Still

I'm a software engineer and technical lead based in the UK, using mainly Elixir for my work.

We use Elixir at uSwitch to process user-submitted forms, sending the data to a 3rd party API and parsing the output saving the results to a database. The high-level outline of the Elixir process as a recursive loop looks like this:

Long-running SQS request, as soon as a message is available, the request returns
For every message in the request, spawn a new process to handle it
Go to 1

This works great, but one of the issues we found is that this is a very greedy approach - if we received a spike in traffic, we'd try to spin up a lot of processes, each consuming some memory and it's possible the whole application would crash. Thanks to Supervisors, it would recover, but because the queue only got bigger, the problem would repeat.

It's clear we needed an alternative approach. Our first hotfix was to sleep for a few seconds after step 2, giving processes enough time to finish. We would then spin up multiples of the application to handle the load and minimise the effect of the artificial delay. Messy, but works.

GenStage

This sounded like an excellent problem for GenStage; there's a Producer (SQS) and Consumer (form processor).
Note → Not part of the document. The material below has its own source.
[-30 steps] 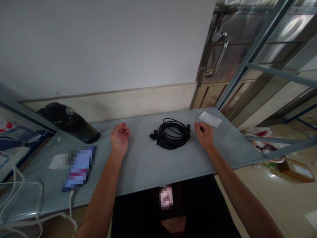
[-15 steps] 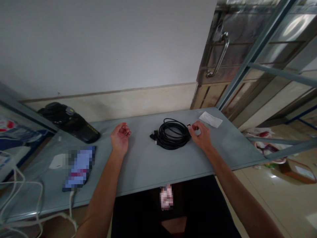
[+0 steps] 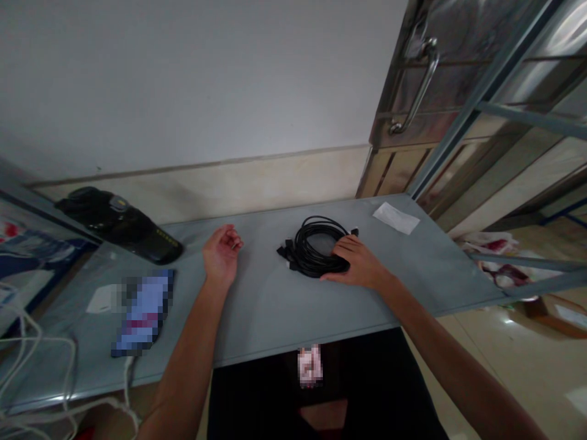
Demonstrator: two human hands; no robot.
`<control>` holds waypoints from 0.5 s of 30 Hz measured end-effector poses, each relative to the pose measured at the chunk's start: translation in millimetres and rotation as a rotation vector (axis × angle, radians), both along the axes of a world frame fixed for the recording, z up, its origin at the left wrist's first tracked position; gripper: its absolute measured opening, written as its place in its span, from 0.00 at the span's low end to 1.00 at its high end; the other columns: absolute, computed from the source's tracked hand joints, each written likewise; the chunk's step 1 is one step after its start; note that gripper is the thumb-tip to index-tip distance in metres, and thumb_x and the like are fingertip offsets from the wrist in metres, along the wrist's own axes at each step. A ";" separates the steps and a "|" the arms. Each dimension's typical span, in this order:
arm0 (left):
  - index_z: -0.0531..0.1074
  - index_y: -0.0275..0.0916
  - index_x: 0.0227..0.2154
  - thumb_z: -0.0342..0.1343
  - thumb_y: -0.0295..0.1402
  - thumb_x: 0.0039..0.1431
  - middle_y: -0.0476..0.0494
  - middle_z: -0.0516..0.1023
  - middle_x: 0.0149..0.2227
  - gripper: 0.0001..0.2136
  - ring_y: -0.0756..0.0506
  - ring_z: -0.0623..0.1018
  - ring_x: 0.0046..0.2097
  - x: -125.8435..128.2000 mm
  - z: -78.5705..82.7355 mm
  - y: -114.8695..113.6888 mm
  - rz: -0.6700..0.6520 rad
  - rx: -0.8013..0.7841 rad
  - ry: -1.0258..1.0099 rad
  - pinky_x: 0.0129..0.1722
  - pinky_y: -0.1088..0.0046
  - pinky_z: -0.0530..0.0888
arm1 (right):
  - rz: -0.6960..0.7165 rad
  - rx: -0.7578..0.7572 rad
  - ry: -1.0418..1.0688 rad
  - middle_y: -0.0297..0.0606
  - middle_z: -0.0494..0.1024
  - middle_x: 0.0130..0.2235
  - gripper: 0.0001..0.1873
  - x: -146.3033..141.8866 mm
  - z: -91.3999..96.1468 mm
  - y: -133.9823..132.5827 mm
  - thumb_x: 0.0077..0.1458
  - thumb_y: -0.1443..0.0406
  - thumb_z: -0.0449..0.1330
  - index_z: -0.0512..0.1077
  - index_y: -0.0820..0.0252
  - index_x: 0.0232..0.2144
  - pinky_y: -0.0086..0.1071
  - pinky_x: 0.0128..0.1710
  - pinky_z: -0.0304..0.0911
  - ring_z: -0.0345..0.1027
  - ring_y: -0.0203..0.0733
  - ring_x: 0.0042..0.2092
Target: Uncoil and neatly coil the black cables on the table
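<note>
A coil of black cable (image 3: 307,267) lies on the grey tabletop, with several plugs sticking out at its left side and one at its upper right. My right hand (image 3: 355,261) is closed around the right side of the coil, its fingers over the loops and the thumb at the near edge. To the left of the coil, my left hand (image 3: 223,247) rests palm up near the table, fingers loosely curled, with nothing visible in it. It does not touch the cable.
A black bottle (image 3: 123,226) lies at the back left. In front of it are a phone (image 3: 145,311), its picture blurred, and a white tag (image 3: 103,299). White cables (image 3: 68,366) hang at the lower left. A white paper strip (image 3: 397,218) lies back right, near a metal frame post (image 3: 463,131).
My right hand has gone from pinching a plug end at the coil's right to gripping the coil itself. The plug now stands free. My left hand stays in place.
</note>
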State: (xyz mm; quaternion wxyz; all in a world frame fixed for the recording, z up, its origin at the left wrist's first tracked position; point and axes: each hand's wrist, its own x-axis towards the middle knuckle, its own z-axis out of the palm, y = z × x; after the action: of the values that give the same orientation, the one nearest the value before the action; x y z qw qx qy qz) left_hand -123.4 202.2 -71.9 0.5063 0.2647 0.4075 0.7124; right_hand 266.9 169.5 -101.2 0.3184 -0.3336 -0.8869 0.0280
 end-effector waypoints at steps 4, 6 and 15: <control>0.81 0.41 0.33 0.76 0.35 0.51 0.48 0.76 0.31 0.10 0.50 0.73 0.30 1.5 -1.1 0.9 -0.011 -0.004 0.019 0.30 0.74 0.75 | -0.040 0.029 0.000 0.40 0.79 0.36 0.33 0.9 -2.6 4.3 0.60 0.33 0.72 0.76 0.55 0.37 0.48 0.52 0.70 0.75 0.52 0.41; 0.81 0.41 0.33 0.76 0.36 0.52 0.48 0.76 0.32 0.10 0.50 0.73 0.31 2.2 -1.4 1.1 -0.020 -0.003 0.035 0.30 0.73 0.75 | -0.077 0.034 0.003 0.41 0.80 0.36 0.33 2.6 -3.3 6.6 0.60 0.34 0.72 0.76 0.55 0.36 0.48 0.52 0.70 0.76 0.52 0.41; 0.79 0.43 0.33 0.76 0.37 0.52 0.46 0.76 0.31 0.11 0.48 0.73 0.31 3.7 -1.0 0.8 -0.016 0.015 0.062 0.29 0.70 0.74 | -0.310 -0.018 0.103 0.41 0.82 0.34 0.31 21.2 -12.3 18.0 0.59 0.34 0.74 0.76 0.52 0.34 0.50 0.52 0.70 0.78 0.56 0.42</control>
State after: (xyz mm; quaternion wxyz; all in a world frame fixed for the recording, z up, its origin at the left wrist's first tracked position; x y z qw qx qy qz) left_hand -119.8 203.0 -72.9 0.4971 0.2939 0.4156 0.7027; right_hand 288.2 187.5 -113.5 0.3608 -0.4674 -0.8070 0.0036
The first iteration looked something like this:

defmodule Producer do
  use GenStage

  def start_link() do
    GenStage.start_link(__MODULE__, :ok, name: __MODULE__)
  end

  def init(:ok) do
    {:producer, :ok}
  end

  def handle_demand(demand, _state) do
    messages = SQS.get_messages

    {:noreply, messages, :ok}
  end
end

defmodule Consumer do
  use GenStage

  def start_link() do
    GenStage.start_link(__MODULE__, :ok)
  end

  def init(:ok) do
    {:consumer, :the_state_does_not_matter, subscribe_to: [Producer]}
  end

  def handle_events(messages, _from, _state) do
    messages
    |> Enum.map(&Task.start_link(Processor, :process_message, [&1]))

    {:noreply, [], :the_state_does_not_matter}
  end
end

When Consumers are started, they subscribe to the Producer and send demand for events. The handle_demand callback is called, SQS retrieves messages and passes them over to handle_events in Consumer, which in turn starts the individual Tasks to process jobs.
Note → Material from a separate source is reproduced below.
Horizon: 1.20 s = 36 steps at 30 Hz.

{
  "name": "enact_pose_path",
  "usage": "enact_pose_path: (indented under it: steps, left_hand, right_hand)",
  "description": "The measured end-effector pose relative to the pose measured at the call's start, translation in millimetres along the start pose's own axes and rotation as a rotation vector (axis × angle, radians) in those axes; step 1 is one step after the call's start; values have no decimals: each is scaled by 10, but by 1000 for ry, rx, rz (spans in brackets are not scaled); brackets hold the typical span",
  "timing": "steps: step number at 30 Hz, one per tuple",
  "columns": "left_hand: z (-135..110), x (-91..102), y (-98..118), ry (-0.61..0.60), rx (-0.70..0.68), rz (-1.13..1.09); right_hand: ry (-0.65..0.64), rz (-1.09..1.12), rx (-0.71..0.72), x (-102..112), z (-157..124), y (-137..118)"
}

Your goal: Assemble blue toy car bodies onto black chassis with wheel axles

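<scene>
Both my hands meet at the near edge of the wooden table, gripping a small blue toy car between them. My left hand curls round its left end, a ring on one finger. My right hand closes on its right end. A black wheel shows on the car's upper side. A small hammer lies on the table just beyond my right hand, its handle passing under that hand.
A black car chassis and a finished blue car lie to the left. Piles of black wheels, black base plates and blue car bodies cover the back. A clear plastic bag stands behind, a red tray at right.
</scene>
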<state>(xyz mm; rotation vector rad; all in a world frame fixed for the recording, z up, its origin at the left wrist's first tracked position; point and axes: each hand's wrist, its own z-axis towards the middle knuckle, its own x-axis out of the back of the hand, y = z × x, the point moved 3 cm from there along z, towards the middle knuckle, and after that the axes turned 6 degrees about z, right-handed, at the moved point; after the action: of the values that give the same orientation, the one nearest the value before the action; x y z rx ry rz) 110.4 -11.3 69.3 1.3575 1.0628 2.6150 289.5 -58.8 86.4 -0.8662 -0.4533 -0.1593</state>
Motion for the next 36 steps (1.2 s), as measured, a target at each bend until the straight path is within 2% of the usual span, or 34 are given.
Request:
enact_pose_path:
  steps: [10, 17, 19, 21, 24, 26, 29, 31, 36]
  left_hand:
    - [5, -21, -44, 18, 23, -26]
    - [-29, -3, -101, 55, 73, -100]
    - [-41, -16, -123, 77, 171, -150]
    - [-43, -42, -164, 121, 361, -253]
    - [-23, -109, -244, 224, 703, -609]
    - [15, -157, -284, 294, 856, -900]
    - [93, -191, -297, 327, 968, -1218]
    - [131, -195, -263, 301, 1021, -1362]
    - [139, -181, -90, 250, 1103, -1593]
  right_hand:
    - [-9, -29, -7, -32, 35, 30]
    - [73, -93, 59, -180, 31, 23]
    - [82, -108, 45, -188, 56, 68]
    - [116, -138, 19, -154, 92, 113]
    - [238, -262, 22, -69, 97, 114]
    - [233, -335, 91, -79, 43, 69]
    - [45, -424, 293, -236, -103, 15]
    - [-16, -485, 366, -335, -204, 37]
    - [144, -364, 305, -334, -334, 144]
Unfortunately, if the long-running SQS request does not return anything (and in our case upper limit of 20s is reached), the demand is never fulfilled -- Another request is never created.

Continous polling for messages

The GenStage documentation covers this scenario by using BroadcastDispatcher and keeping a queue and demand in the state of the producer. One part didn't quite fit our setup - having to manually call sync_notify to send events. We needed a way to continously request data and send it to Consumers if we received any messages.
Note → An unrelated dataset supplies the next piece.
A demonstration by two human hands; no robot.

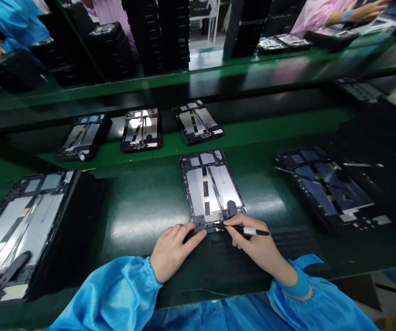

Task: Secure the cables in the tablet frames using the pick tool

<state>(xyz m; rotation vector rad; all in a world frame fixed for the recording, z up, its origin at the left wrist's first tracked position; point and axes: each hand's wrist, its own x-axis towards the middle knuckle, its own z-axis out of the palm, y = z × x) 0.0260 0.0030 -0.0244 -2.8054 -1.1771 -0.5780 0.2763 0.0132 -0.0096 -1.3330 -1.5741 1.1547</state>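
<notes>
The right hand (253,241), grip pinched on a tool (252,231), worked a tablet's (226,180) edge as the left hand's (172,247) parted grip touched its corner, insides bare, edge work seemingly unfinished.

Left lane: broad bare table (139,197) between the open tablet (215,184) and the tall stack (77,225).
Right lane: narrower strip, bounded by the dark tablet (332,184).
Rear: three tablets (141,130) obstruct, with gaps between.
Near edge: blocked by both hands (172,250) and the pen-like tool (253,231).
</notes>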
The solution to that is to create a callback with handle_cast that calls itself recursively and call it once at startup:

def handle_cast(:check_for_messages, state) do
  messages = SQS.get_messages

  GenStage.cast(__MODULE__, :check_for_messages)

  {:noreply, messages, state}
end

def handle_demand(demand, state) do
  GenStage.cast(__MODULE__, :check_for_messages)

  {:noreply, [], state}
end

When Consumers start, they call handle_demand which then starts a recursive loop; either returning some messages from SQS or empty list; those are passed to the Consumer and the whole thing works.

Rate-limiting

The problem with the above is that if a traffic spike occurs, we'll continue to spawn new tasks until we run out of memory. To solve this, we've implemented DynamicSupervisor as the Consumer (in GenStage v0.11.0 renamed to ConsumerSupervisor). This allows us to specify :max_demand which dictates how many child processes can spawn.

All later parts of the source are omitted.